:: What is expected ::
All of the listing below must be repeated word for word. Pictures are the only thing to omit.

- - - - - - -

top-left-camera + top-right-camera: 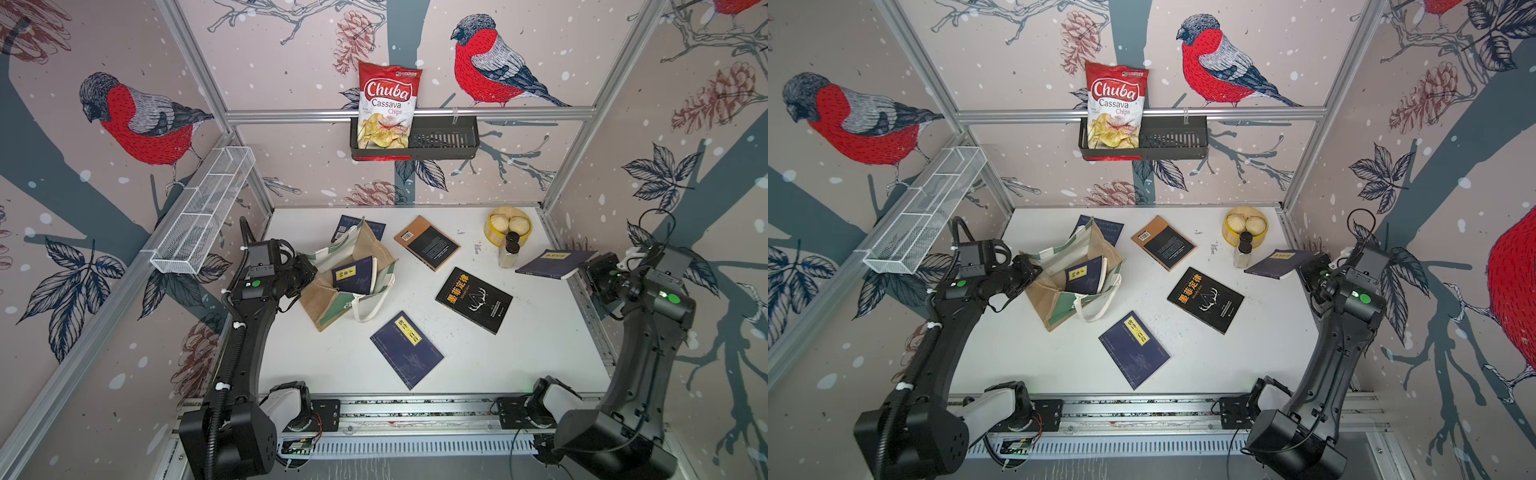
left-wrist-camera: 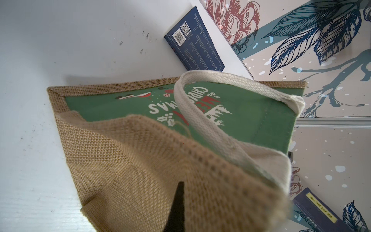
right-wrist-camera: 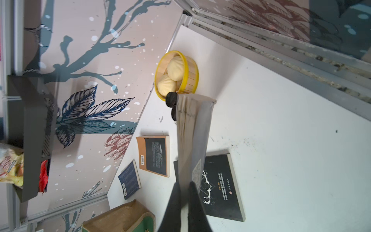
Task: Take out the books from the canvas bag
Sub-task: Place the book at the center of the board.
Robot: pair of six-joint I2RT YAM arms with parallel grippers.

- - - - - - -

:: Reply to the task ::
top-left-camera + top-right-camera: 
left-wrist-camera: 
right-wrist-camera: 
Task: Take out the books from the canvas bag
Sub-task: Place the book at the center of the board.
Robot: pair of six-joint I2RT YAM arms with parallel grippers.

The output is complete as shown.